The above code has issues with it, sure it was the easiest to see of the solutions to the problem of finding zombie population on a given day, but a lot of work is done multiple times. To find the size of the zombie population at day five we need to find the size of the population at days four and three. To find the population on day four we need to find the population on day three and day two. Then later on in finding the solution we need to find the population for day three again. By adding memoization to the above problem we can save time and thus have more time to prepare for the coming zombie apocalypse as at this rate the population will grow very fast. The following code has the addition of memoization to prevent repeated work.

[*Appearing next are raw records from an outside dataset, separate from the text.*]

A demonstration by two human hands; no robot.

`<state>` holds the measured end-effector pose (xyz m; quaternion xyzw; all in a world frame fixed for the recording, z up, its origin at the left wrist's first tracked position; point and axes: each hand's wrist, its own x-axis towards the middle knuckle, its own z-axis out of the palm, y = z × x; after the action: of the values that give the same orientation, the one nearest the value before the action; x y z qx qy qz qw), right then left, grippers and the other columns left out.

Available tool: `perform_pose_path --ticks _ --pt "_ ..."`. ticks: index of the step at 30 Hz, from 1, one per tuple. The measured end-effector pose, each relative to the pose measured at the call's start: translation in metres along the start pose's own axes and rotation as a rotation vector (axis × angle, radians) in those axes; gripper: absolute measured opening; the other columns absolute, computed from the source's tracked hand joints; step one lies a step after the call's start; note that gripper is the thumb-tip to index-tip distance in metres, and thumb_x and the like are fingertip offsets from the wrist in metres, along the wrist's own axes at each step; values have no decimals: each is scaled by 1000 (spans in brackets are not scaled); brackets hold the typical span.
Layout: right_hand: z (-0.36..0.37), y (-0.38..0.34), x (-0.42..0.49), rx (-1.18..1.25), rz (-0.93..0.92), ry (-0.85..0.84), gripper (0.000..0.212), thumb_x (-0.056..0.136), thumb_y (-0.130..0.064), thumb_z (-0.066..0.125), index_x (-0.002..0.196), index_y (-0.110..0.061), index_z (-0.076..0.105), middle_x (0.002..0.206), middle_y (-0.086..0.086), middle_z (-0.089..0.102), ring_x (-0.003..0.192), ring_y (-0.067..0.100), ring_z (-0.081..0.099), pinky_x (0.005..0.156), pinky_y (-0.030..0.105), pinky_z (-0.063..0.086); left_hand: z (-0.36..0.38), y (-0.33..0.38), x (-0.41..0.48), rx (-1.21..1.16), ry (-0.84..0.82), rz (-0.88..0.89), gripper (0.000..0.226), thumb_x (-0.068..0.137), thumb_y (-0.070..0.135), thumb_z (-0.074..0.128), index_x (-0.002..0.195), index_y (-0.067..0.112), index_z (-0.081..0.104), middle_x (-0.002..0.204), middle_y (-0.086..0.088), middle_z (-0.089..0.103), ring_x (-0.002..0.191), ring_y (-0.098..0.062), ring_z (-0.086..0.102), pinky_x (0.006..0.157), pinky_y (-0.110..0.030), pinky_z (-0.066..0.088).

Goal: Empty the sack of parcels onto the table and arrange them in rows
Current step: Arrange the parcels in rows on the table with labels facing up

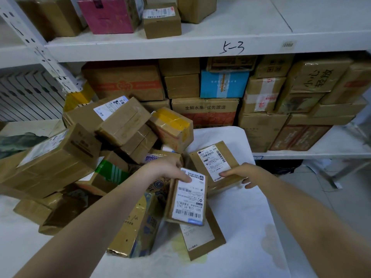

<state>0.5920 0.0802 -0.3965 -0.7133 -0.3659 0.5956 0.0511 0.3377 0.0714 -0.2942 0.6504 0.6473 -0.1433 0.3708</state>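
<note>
A heap of brown cardboard parcels (112, 141) lies on the white-covered table (236, 237), mostly on its left half. My left hand (166, 169) grips the top end of a small labelled parcel (189, 199) that stands tilted over a flat labelled parcel (200, 239). My right hand (247, 174) holds the near right corner of another labelled parcel (214, 163) lying farther back. A gold and blue carton (136, 227) leans by my left forearm. No sack can be made out for certain.
White metal shelving (180, 45) marked 5-3 rises behind the table, its lower shelf packed with stacked boxes (261, 101). A pink box (108, 15) sits on the upper shelf. Grey floor (321, 197) shows to the right of the table.
</note>
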Motion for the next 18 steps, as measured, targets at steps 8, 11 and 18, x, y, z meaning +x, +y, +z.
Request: perform_pose_path --ticks 8,11,18 --pt "-5 3 10 189 -46 -82 111 37 -48 93 133 -14 48 135 5 52 124 28 46 103 42 40 10 31 28 -132 287 94 35 84 34 69 114 17 65 103 2 64 95 -17 59 86 -33 52" --pt "-12 -3 -4 286 -46 -56 56 64 -32 88 107 -11 59 102 3 63 90 16 58 100 36 42 4 34 42 -195 525 129 29 86 22 66 114 16 67 109 -2 68 95 -17 63 76 -28 50" --pt "-49 -18 1 599 -91 106 33 75 -26 81 99 -11 65 84 2 65 77 12 60 73 21 45 -45 41 55 204 778 351 55 77 8 68 128 20 51 123 -6 50 114 -25 49 82 -35 51"
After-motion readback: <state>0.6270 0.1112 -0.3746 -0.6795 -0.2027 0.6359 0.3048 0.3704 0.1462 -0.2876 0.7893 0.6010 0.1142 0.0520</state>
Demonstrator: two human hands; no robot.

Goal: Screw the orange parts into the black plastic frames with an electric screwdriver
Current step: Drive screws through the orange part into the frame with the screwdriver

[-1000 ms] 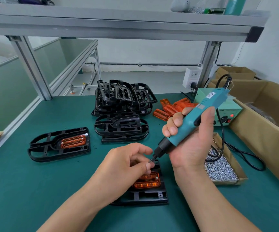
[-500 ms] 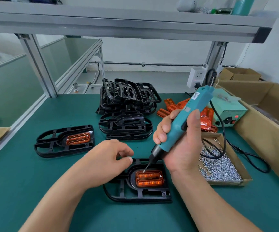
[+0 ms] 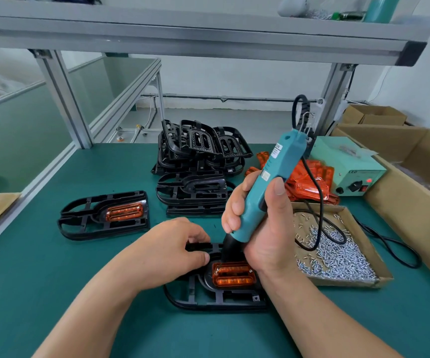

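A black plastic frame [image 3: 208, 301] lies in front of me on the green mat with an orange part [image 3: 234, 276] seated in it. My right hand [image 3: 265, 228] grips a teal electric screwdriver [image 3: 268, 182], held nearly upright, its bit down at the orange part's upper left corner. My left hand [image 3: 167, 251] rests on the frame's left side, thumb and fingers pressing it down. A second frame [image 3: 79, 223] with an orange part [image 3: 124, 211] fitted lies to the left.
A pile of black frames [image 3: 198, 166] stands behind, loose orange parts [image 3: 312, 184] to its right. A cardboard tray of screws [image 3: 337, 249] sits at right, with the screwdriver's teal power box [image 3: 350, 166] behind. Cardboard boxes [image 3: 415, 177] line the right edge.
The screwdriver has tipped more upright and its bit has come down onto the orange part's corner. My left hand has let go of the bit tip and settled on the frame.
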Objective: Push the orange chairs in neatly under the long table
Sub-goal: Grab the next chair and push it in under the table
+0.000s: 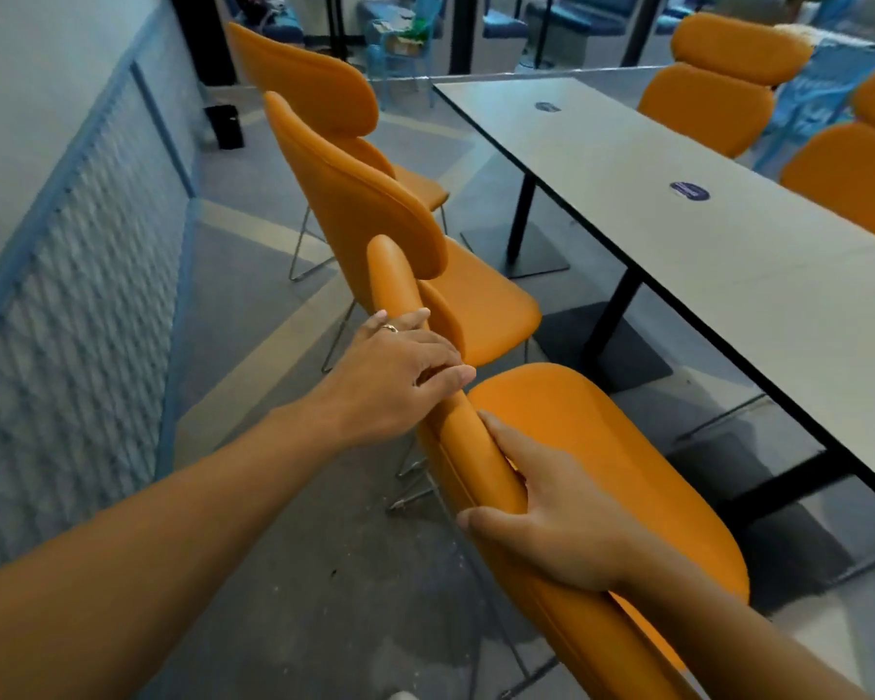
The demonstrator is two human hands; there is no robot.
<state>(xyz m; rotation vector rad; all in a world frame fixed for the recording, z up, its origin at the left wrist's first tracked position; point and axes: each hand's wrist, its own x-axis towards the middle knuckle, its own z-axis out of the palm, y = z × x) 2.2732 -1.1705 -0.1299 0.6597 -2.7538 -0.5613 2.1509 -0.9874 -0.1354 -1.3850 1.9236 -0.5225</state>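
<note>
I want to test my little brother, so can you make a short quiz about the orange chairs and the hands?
1. True or false: the left hand and the right hand both grip the nearest chair's backrest.
2. How many orange chairs on the hands' side of the long table stand pulled out? A one, B three, C five.
3. Fill in: the ring is on the ___ hand.
Key: 1 true; 2 B; 3 left.

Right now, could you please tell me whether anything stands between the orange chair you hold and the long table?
Yes, perhaps: a black table leg stands under the long grey table, just ahead of the seat of the orange padded chair. The gap between it and the next leg looks free.
</note>
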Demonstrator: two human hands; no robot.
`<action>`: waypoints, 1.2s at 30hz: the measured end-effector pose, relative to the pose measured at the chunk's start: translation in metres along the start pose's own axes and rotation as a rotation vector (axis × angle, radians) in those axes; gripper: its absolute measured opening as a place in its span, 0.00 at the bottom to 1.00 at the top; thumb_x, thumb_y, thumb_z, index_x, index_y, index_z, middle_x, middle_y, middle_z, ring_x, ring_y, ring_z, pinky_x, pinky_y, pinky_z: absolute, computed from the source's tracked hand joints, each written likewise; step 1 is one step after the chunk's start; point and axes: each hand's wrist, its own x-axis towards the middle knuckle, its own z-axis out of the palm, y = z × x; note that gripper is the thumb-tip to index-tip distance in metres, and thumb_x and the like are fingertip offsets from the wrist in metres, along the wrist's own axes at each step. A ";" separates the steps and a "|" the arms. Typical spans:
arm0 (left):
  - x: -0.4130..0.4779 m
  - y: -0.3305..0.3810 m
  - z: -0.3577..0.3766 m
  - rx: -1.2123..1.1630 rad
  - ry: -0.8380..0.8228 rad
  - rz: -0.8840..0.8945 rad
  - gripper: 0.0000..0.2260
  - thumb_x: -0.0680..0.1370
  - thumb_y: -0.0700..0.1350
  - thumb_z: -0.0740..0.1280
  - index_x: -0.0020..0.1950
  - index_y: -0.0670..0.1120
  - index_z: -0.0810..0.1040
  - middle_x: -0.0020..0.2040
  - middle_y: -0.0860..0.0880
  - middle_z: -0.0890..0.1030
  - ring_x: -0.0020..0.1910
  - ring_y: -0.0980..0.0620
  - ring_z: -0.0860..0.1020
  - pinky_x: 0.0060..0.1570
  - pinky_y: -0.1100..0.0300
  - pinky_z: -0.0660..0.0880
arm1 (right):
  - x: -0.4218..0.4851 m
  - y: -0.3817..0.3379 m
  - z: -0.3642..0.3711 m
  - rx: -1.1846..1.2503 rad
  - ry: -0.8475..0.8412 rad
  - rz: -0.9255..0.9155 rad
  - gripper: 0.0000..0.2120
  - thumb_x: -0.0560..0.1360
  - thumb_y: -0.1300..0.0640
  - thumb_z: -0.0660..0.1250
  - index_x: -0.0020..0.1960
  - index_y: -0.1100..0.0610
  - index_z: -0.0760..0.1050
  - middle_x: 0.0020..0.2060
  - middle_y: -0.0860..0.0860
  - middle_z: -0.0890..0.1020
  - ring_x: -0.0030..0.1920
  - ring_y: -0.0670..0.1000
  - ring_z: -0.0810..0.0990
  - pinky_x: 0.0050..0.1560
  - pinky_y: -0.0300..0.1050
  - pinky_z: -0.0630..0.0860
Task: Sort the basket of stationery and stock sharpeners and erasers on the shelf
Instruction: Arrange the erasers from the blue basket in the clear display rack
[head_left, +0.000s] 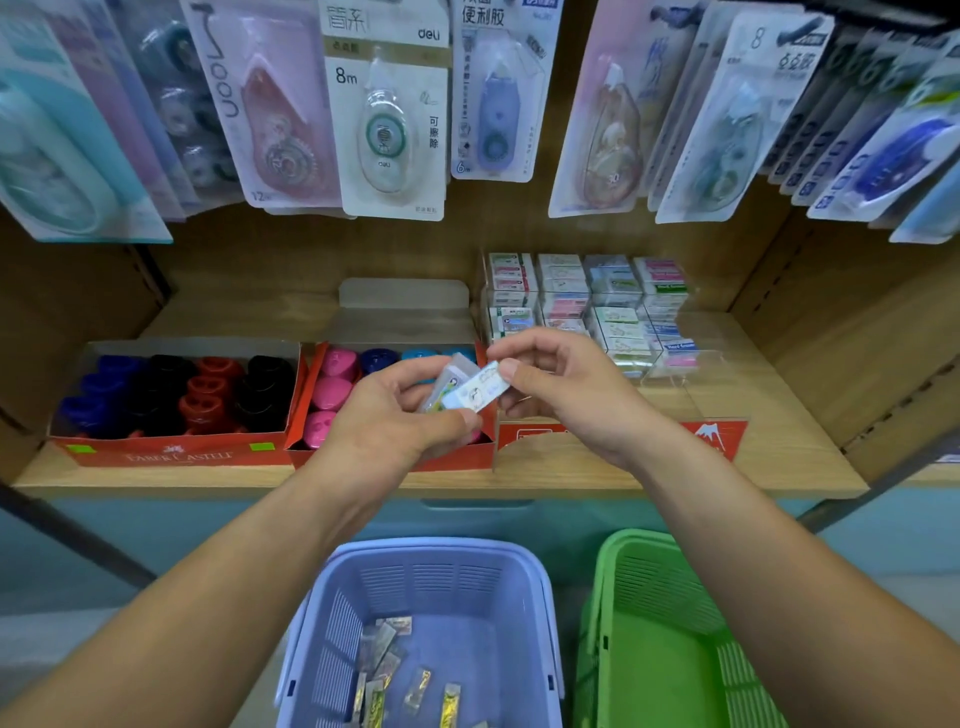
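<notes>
Two bare hands meet at the centre of the view, above a wooden shelf. The left hand grips a few small wrapped erasers, fingers curled beneath them. The right hand pinches the end of the top eraser between thumb and forefinger. At 9 o'clock, red boxes hold sharpeners. At 1 o'clock from the hands, a clear rack holds stacked erasers. At 6 o'clock sits a lilac basket containing small packets; at 5 o'clock, a green basket. Correction tape packs hang at 12 o'clock.

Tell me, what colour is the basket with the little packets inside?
The basket is pale purple; the head view shows it.
</notes>
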 end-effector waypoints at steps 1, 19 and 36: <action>0.000 0.000 0.000 -0.005 -0.004 0.005 0.20 0.73 0.28 0.73 0.60 0.46 0.79 0.50 0.45 0.87 0.43 0.50 0.85 0.43 0.60 0.82 | -0.001 0.001 0.000 0.028 -0.001 0.001 0.07 0.80 0.64 0.67 0.55 0.56 0.81 0.42 0.55 0.84 0.40 0.51 0.83 0.45 0.47 0.81; 0.013 -0.022 0.034 0.119 0.060 -0.011 0.11 0.79 0.33 0.68 0.57 0.46 0.82 0.49 0.43 0.83 0.39 0.52 0.84 0.39 0.63 0.81 | -0.039 0.066 -0.075 0.053 0.551 0.035 0.08 0.76 0.67 0.71 0.49 0.55 0.80 0.40 0.51 0.82 0.34 0.50 0.82 0.37 0.42 0.80; 0.024 -0.027 0.035 0.228 0.143 0.040 0.11 0.75 0.37 0.75 0.52 0.47 0.76 0.43 0.46 0.87 0.37 0.49 0.81 0.39 0.58 0.78 | 0.041 0.071 -0.147 -0.786 0.611 0.060 0.08 0.79 0.54 0.68 0.57 0.49 0.82 0.56 0.52 0.76 0.56 0.52 0.78 0.57 0.41 0.71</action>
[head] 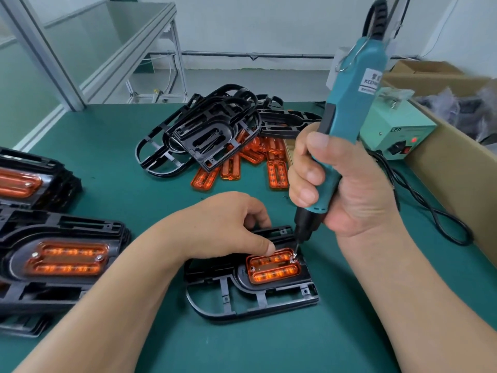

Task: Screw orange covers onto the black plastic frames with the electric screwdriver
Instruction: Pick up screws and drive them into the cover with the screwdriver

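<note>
Bit of the electric screwdriver [347,109] is resting on the screw [294,256] at the right end of the orange cover [273,266], whose long axis is running left to right in the black frame [252,305]; the right hand [347,189] is gripping the tool, the left hand [228,227] is holding the frame's far edge
</note>
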The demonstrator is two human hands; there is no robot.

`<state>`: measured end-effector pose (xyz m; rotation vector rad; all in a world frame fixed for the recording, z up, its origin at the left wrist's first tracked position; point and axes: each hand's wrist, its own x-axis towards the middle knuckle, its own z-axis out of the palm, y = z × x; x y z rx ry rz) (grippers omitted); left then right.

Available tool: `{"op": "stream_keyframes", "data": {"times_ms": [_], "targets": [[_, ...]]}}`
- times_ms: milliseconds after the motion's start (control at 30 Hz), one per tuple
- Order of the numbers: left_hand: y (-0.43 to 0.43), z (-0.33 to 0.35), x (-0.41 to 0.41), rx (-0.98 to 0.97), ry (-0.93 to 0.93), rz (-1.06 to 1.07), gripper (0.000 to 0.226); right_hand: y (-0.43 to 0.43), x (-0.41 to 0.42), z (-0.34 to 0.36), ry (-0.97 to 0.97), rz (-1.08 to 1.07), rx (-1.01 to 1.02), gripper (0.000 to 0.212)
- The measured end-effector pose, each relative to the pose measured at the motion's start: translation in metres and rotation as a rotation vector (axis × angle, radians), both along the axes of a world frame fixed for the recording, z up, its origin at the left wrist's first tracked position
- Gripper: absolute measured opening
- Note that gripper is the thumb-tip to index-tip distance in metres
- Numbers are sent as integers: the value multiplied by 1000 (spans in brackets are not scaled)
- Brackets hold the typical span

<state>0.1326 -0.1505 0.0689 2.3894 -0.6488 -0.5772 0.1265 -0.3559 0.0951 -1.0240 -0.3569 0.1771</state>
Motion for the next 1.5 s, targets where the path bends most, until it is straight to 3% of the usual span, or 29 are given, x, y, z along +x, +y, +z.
{"op": "stream_keyframes", "data": {"times_ms": [600, 900, 1100, 1367, 1500], "targets": [[-9, 6, -6, -8, 24, -1, 31, 7, -11, 1, -157, 204, -87, 8], [-9, 4, -8, 22, 19, 25, 27, 8, -9, -2, -121, 240, -124, 12], [-9, 4, -7, 48, 5, 24, 29, 9, -8, -5, -109, 309, -117, 36], [-11, 6, -8, 39, 11, 24, 31, 10, -10, -5, -109, 305, -119, 38], [-11, 6, -9, 33, 8, 30, 27, 9, -10, -7, -138, 230, -137, 9]]}}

static int[] memo = new int[MAX];
int total(int n){
      if(memo[n] != 0)
            return memo[n];

      int pop;

      if(n == 1 || n == 2)
            pop = 1;
      else
            pop = total(n-1) + total(n-2);

      memo[n] = pop;
      return pop;
}

We start out with an array outside of the function that will store sub-problems that we have already solved. When we first enter the function we check if we have done the work already, if we have then we return it. In cases where we have not done the work already, we do it and then we store it in our array and return the discovered value. This eliminates all repeated work.

As we have seen in the above examples dynamic programming takes larger problems and breaks them up into easy to solve pieces to build up a whole. The two approaches to dynamic programming allow us to work with a problem in a bottom-up fashion or a top-down fashion. In the three examples we have seen how different problems can be solved by using the idea of dynamic programming. We have also seen that recursive solutions to these problems often benefit from the usage of memoization. Since its creation nearly 50 years ago dynamic programming has affected how we approach solutions to problems.

References

  1. Bellman, Richard. Eye of the Hurricane. Singapore: World Scientific Publishing Company: 1984.
  2. “Richard Bellman, 1920 – 1984.” IEEE.<http://www.ieee.org/web/aboutus/history_center/biography/bellman.html>. archive
  3. Sedgewick, Robert. Algorithms in C++. Massachusetts: Addison-Wesley Publishing Company,1992.